**Assignment:** All lines with the word "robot" must be pulled from the entries below.

START Exercise materials

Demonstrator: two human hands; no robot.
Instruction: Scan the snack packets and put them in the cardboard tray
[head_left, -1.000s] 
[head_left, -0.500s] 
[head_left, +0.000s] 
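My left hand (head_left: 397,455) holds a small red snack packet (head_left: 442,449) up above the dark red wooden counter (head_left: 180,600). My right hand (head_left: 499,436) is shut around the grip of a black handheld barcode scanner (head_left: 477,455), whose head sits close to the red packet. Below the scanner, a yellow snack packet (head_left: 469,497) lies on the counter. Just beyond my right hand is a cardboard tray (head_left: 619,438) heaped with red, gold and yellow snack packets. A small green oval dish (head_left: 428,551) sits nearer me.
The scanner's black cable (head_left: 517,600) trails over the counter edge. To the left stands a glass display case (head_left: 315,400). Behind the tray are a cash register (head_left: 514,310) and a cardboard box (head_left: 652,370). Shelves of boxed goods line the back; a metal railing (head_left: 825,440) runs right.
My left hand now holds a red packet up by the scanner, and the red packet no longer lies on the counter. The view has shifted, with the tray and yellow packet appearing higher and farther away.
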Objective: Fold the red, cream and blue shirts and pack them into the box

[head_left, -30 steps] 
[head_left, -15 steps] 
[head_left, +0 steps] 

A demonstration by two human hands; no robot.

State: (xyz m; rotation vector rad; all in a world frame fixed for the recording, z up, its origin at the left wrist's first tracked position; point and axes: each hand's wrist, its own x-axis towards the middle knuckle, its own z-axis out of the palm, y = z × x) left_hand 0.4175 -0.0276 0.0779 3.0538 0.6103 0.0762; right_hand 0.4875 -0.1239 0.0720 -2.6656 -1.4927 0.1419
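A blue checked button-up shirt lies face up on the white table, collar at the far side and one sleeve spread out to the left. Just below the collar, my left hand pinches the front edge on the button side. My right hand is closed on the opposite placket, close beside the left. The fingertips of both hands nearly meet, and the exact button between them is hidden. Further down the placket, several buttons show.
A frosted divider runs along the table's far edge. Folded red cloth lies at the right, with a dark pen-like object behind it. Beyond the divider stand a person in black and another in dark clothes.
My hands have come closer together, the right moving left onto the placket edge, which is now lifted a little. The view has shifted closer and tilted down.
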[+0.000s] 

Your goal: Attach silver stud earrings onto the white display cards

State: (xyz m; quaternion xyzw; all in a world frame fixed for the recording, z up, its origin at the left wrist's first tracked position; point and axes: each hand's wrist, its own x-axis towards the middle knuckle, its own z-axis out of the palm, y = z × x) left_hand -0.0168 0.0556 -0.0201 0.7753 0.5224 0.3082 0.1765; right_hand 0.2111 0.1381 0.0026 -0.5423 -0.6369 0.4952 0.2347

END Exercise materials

**Solution below:**
Demonstrator: two human hands; no robot.
A demonstration by two human hands; no robot.

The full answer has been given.